Real Life Rookie Year: She all on me, I think she want me

Props to lyrical genius T-Pain who gave us today’s title. I love me some T-Pain, and not because his songs speak to my soul, but because they transport me to college days and my work husband Mr. President. Whitest guy ever, yet somehow every time I hear T’s scratchy voice I think of all our good times. Love you, Pres. Anywho. Last week I hinted something about mean girls and expensive breasts, and I don’t want to disappoint. I may even tie in the lyrics. So here we go.

Since I began working for my wonderful employer, I’ve worked in a total of 3 different offices and cities. It’s not as cool as it sounds, but it is pretty cool, and therefore I am kind of cool. Among the many benefits is that I get to meet so many different people from so many different walks of life. But it seems that people from small southern towns, large northeastern metropolises (metropoli?), and those who hail from swanky northern California wine villages all have things in common. Not only are we all Americans, thriving participants of a great capitalist society, finicky voters, and struggling to pay rent and/or mortgages, we all have a little green giant inside us named Envy. Please note that I’m using “we” to include myself and all Rookies in this. Everyone has a jealous streak. Stop arguing.

When I first started working, I was so excited / trying to stay excited about working. The paycheck is awesome, the clothes are uncomfortable but it’s fun to try to be as fashionable as possible and wear cute shoes and do my hur. I looked forward to giving and receiving compliments daily, and commiserating with my fellow lady associates about bad hair days, uncomfortable but way cute skirts and shoes, and in general the camaraderie that comes with being a professional woman (read my girl-power rant here). I think perhaps we know where this is going. Women are not as friendly as I thought, and in fact a majority of them are major haters. Though I have to say, this doesn’t prevent friendly little lunches or shrill-voiced compliments as we pass each other in the hallway. It is surprising how friendly and honest a compliment or comment can sound at first. And it’s also surprising that I am even surprised at the sting which follows.

My favorite is the comment that’s not really a compliment but not actually an insult either, and usually goes something like this: “Ohhh look at those shoes!” Said with something that looks suspiciously like a sneer, this one really bites. Because what can you respond? Thank you? She didn’t actually say anything worthy of a thank you. If anything it was more of a command to whomever might be standing nearby.
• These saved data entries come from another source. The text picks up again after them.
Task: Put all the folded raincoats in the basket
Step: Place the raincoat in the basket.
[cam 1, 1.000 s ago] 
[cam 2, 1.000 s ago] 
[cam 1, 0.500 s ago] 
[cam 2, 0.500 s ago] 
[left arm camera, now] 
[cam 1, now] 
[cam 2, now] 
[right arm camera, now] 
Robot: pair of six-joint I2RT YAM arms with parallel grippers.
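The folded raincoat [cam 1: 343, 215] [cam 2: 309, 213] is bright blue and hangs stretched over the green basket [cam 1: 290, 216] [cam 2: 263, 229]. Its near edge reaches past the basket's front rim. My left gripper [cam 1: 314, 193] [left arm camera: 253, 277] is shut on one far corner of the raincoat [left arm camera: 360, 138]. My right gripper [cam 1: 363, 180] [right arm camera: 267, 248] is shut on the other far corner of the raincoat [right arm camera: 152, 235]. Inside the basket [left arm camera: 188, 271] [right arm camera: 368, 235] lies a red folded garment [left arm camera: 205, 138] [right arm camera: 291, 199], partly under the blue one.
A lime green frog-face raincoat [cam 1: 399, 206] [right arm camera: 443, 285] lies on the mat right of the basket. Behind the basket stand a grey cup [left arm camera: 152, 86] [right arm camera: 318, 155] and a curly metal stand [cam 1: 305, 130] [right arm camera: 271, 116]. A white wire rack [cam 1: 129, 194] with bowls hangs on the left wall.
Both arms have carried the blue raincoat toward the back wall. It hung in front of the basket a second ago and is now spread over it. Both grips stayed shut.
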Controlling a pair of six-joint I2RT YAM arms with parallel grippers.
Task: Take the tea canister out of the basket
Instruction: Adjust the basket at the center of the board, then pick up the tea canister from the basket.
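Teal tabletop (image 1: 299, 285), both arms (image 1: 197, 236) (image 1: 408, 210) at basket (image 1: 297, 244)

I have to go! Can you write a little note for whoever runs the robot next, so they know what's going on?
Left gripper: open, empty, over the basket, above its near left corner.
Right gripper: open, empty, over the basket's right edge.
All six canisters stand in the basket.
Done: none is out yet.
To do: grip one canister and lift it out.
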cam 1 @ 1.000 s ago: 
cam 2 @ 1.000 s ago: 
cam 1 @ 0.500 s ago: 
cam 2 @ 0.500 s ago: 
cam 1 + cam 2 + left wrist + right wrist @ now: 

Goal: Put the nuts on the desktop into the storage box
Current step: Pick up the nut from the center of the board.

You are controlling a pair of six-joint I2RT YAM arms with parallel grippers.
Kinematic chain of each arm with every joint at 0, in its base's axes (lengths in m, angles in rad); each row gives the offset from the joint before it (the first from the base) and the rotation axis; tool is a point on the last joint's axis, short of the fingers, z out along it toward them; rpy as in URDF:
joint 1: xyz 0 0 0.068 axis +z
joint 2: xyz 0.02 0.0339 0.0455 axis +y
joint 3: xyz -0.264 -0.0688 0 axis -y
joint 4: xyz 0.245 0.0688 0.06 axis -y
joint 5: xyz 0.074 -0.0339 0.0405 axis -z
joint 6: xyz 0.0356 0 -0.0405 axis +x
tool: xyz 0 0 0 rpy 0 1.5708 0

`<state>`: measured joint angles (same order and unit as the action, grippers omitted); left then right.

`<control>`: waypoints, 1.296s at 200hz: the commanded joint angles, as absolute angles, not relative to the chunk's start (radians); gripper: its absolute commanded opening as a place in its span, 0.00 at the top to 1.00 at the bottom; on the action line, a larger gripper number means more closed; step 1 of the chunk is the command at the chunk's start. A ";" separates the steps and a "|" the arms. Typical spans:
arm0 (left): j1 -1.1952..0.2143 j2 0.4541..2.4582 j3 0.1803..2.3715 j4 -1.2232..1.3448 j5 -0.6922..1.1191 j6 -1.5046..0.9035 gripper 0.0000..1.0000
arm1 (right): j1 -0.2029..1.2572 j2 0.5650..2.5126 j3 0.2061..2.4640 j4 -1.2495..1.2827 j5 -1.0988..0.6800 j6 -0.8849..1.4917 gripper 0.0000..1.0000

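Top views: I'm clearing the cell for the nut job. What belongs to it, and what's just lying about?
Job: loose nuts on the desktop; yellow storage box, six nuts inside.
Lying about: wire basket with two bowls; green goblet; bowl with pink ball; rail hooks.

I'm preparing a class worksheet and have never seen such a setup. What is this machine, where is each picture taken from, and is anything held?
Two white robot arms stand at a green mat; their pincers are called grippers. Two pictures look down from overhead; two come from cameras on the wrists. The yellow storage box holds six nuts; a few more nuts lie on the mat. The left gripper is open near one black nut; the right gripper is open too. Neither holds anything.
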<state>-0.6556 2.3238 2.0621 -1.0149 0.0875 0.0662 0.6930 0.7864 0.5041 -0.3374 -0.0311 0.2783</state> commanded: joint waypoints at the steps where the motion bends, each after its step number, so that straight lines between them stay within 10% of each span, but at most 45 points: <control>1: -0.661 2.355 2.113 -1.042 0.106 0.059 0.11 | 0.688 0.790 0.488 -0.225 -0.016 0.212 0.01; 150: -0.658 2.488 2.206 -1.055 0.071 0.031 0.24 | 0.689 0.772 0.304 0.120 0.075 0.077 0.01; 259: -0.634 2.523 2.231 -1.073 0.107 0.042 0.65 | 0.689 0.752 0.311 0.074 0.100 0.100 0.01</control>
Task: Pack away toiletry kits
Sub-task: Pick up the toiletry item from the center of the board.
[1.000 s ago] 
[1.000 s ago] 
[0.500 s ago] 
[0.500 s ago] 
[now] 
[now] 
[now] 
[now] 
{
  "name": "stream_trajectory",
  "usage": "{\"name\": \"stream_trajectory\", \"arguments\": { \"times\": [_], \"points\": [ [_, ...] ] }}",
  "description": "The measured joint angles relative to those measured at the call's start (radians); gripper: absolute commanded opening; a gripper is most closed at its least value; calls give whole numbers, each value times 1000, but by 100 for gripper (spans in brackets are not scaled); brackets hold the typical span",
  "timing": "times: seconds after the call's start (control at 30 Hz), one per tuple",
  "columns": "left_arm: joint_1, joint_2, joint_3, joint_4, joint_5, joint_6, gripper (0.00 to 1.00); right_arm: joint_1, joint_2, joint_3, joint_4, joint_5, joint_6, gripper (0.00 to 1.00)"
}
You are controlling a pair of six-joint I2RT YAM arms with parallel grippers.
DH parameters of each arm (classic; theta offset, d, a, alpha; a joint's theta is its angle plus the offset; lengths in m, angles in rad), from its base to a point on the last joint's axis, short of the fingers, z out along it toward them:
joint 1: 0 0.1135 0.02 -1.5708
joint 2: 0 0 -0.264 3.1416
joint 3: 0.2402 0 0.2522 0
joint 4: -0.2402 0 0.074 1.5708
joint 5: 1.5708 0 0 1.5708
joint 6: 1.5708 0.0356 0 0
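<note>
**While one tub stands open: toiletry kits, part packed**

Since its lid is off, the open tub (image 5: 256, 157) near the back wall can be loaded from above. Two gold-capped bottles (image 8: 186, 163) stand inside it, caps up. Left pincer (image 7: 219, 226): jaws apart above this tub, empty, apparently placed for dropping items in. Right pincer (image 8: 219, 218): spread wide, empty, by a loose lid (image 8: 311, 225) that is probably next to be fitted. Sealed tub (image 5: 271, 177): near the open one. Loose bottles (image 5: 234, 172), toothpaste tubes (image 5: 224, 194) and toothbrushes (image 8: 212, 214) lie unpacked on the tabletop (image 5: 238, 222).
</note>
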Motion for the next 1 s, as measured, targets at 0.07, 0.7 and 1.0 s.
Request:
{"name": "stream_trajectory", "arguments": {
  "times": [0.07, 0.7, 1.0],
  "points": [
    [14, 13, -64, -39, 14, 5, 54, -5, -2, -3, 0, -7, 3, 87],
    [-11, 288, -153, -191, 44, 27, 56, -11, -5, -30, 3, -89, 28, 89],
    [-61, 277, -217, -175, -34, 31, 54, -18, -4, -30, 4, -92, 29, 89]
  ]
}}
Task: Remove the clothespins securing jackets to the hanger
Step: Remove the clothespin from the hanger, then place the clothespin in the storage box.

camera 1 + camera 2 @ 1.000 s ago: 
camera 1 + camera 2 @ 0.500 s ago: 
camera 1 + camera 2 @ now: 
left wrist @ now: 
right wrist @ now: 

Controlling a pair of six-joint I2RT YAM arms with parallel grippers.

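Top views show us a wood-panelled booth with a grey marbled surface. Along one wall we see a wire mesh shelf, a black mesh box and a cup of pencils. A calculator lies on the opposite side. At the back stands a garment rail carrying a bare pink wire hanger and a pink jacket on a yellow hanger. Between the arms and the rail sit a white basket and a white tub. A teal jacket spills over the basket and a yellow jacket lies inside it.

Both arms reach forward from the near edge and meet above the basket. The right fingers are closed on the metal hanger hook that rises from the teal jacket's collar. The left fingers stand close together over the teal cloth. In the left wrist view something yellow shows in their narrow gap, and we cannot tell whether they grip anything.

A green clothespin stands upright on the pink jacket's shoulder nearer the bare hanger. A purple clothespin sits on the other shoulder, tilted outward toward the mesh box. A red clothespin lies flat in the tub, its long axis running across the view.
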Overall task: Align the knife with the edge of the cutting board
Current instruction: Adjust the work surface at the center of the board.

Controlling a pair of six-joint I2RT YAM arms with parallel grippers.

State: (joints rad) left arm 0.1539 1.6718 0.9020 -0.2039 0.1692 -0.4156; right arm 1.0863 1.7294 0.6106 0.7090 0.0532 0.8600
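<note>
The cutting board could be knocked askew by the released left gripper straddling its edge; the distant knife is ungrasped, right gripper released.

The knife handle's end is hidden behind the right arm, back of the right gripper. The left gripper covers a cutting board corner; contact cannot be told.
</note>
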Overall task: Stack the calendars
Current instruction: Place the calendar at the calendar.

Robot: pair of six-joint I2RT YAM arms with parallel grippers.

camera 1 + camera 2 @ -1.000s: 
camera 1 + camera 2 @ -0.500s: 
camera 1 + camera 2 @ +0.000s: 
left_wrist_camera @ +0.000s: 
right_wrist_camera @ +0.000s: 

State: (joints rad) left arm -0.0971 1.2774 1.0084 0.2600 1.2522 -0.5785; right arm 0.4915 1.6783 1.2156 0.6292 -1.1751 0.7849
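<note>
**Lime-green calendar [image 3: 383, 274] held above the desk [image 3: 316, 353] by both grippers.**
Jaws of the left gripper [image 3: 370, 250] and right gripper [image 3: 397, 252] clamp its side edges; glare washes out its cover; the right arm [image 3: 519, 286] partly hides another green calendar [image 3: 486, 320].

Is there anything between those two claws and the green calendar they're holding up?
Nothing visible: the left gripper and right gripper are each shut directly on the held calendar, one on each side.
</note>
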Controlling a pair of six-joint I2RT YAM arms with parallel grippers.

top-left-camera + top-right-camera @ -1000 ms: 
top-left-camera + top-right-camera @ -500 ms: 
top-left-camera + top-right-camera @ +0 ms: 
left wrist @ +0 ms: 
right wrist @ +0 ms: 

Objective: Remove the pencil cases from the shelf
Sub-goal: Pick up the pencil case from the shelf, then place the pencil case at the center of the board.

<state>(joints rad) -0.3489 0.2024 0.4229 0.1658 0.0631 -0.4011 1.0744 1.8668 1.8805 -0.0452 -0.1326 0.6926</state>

Perhaps they’re hideous (not likely if they’re on my feet) or perhaps she’s just so shocked by the beauty and perfection she can’t put a decent sentence together (definitely likely if they’re on my feet). Any way you look at it, it’s awkward.

My favorite happening is when I get looked over with a look that is definitely a sneer, and then get zero comments. I don’t require a compliment at any time. I know I look good, or I know I look trife, but regardless I don’t need ego boosts (though they are the warm fuzzies which sustain us). But I also don’t need rudeness. All of this trifeness comes down to jealousy. We are young. We have clear skin which is gloriously wrinkle free. We are single. We are child-less and stress-free. We go on dates. We catch your husband’s eye. We wear ridiculously good looking shoes. We haven’t let ourselves go. We are just awesome. High five to us.

You, on the other hand, are not young or single or child-less or stress-free. But listen here, ladies. Don’t be trife and stop hatin on us. We can’t help it. You had your turn as a young fabulous woman. You overcame more adversity in the workplace. You made it through bad fashion and hair in the 80s and 90s. You are happily married or happily divorced and happily raising your children. You now have Chico’s, Ann Taylor, and many other fashion choices other than Dress Barn so you can look like us. High heels are not reserved for the 20-something. Wrinkles aren’t even necessarily required, and I bet if you scowled at me less and laughed with me more, you’d have less wrinkles. Plus you make more money than us. I am nice. I will get old, and when that day comes, we can gripe in private about the new hot intern. But if I were you, I’d be nice to me and that intern. She does the copying and gets the coffee. So you should be nice. Because even though I’m no intern, I might just get you coffee when I get my own. We could be friends, and you might actually like me. Plus I could maybe babysit your kids (though not for free, sorry). And wouldn’t that be nice? But if you’re a huge biotch, passive aggressive though it may be, I notice (because I’m smart) and I am not a fan (because I’m human).

Happy hunting, rooks. Be nice to the old people, and maybe they’ll be nice to you. And to you non-rookies: be nice to us, we might be your boss one day. Yeah, I went there. Plus I know where all the good shoe sales are, and I know you want in on that action.